The 5 man weave is a basketball drill introduced at Lindsey Wilson College in Columbia, Kentucky in 1991. Assistant coach Ed Yuhas introduced the drill as a pre-season conditioning drill. The initial drill consisted of five players spaced evenly along the baseline, with the middle player holding the ball. On the smack of the ball players pass the ball repeatedly to the nearest player, while traveling up the court. They then run behind two players, thus the terminology, "pass and go behind two".

Upon reaching the other end of the court the drill turns into a 3-on-2 drill, with the person who shot the layup and the last passer returning to play defense. The ballhandler amongst the group of the 3 will retreat to the other end after attacking the goal. The two defenders attack the single defender resulting in a 2-on-1 to the other side.
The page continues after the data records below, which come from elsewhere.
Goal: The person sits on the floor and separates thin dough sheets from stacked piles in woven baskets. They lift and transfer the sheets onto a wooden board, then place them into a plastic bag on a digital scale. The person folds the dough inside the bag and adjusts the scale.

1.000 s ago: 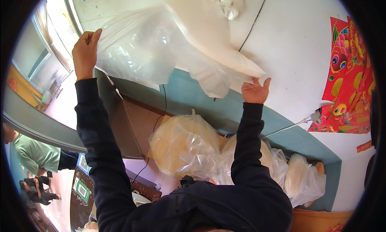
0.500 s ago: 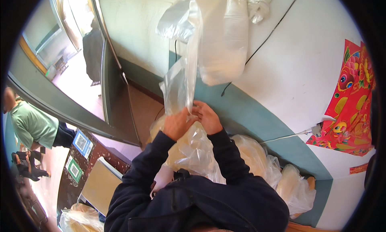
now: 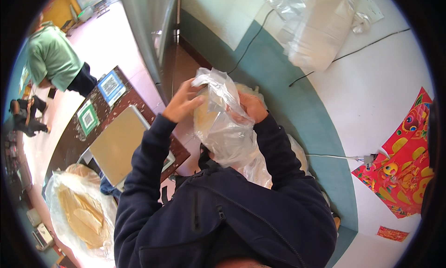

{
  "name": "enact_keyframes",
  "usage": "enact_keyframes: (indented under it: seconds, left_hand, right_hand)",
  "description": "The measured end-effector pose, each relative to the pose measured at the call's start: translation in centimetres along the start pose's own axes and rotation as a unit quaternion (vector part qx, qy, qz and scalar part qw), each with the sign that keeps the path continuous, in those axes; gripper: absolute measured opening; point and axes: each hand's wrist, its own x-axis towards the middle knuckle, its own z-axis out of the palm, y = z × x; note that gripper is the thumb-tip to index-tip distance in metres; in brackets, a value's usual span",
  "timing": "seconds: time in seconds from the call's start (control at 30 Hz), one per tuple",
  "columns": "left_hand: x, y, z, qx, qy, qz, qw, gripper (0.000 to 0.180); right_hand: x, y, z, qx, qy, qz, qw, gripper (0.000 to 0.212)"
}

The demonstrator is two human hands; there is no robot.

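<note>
A clear plastic bag (image 3: 223, 93) hangs crumpled in front of me between my hands. My left hand (image 3: 182, 102) is at its left side, thumb and fingers spread, with the fingertips against the bag's upper edge. On the other side my right hand (image 3: 253, 107) is closed on the plastic, its fingertips partly hidden behind the film. Just beyond and below, larger plastic bags with pale yellowish contents (image 3: 204, 121) stand by the wall. A thick bundle of clear bags (image 3: 320, 33) hangs on the wall at the upper right.
To the left is a dark worn table (image 3: 69, 124) with a tan board (image 3: 118, 145) and two code signs. An open bag of flat tan sheets (image 3: 83, 212) stands at the lower left. A person in a green shirt (image 3: 55, 56) is beyond the table. A black cable (image 3: 367, 45) crosses the right wall.
The strip of plastic that ran from the wall bundle to my hands is now apart from it. My hands have separated, with the bag between them, and my view has turned left.
</note>
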Motion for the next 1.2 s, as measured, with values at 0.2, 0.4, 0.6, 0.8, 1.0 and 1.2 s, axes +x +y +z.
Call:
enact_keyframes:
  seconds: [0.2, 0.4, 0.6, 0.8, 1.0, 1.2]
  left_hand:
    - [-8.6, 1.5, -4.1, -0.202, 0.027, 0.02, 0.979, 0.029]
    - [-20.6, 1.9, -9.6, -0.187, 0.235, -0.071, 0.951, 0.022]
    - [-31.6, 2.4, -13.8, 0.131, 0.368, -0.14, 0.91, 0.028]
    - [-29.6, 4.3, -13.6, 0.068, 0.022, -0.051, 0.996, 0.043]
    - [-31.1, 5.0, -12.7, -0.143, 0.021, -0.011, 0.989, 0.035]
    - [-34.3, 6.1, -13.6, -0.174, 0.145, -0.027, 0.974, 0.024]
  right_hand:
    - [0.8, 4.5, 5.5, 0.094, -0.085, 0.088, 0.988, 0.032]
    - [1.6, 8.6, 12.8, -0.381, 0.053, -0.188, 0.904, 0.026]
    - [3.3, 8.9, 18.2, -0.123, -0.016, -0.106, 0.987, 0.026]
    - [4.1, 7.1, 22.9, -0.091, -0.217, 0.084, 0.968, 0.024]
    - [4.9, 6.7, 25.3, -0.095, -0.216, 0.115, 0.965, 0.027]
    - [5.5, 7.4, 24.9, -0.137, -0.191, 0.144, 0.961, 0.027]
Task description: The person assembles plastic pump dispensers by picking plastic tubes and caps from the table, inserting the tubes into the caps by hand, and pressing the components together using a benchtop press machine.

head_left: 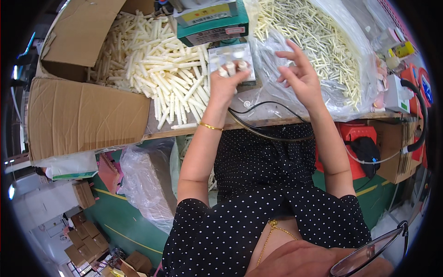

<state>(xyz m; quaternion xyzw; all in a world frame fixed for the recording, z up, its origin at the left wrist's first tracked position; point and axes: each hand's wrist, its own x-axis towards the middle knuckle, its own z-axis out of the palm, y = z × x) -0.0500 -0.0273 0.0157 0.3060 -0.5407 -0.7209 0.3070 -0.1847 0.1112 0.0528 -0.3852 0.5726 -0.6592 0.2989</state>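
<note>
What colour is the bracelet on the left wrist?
Gold; the bracelet is a thin band, seen best in the head view.

A wooden-edged workbench with a grey top [258, 104] carries everything. On its left sits an open brown cardboard box [83, 115] (flaps spread flat) spilling a heap of short white plastic tubes [157, 69] onto the surface. A teal and white cardboard carton [212, 23] stands at the back. To the right lies a clear plastic bag of thin cream sticks [318, 46]. A black cable [267, 108] loops over the front edge.
</note>
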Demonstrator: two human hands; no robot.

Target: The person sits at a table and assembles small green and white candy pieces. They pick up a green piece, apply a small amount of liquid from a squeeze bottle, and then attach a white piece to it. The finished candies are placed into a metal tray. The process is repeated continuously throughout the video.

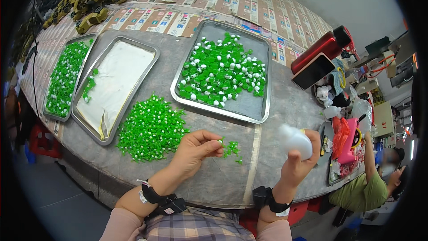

These remaining three players then execute a 3-man weave to the far baseline.

This drill became very popular amongst high school and small college coaches throughout the south and midwest as Yuhas introduced it on the summer camp circuit. He even introduced it at Mike Dunleavy's Los Angeles Lakers Camp in 1992. Today the drill is used in programs of all sizes across the country.

This drill was featured in the Hoops and Caroms International Playbook authored by Ed Yuhas in 1992, as well as More Five-Star Basketball Drills by Howard Garfinkel in 2003.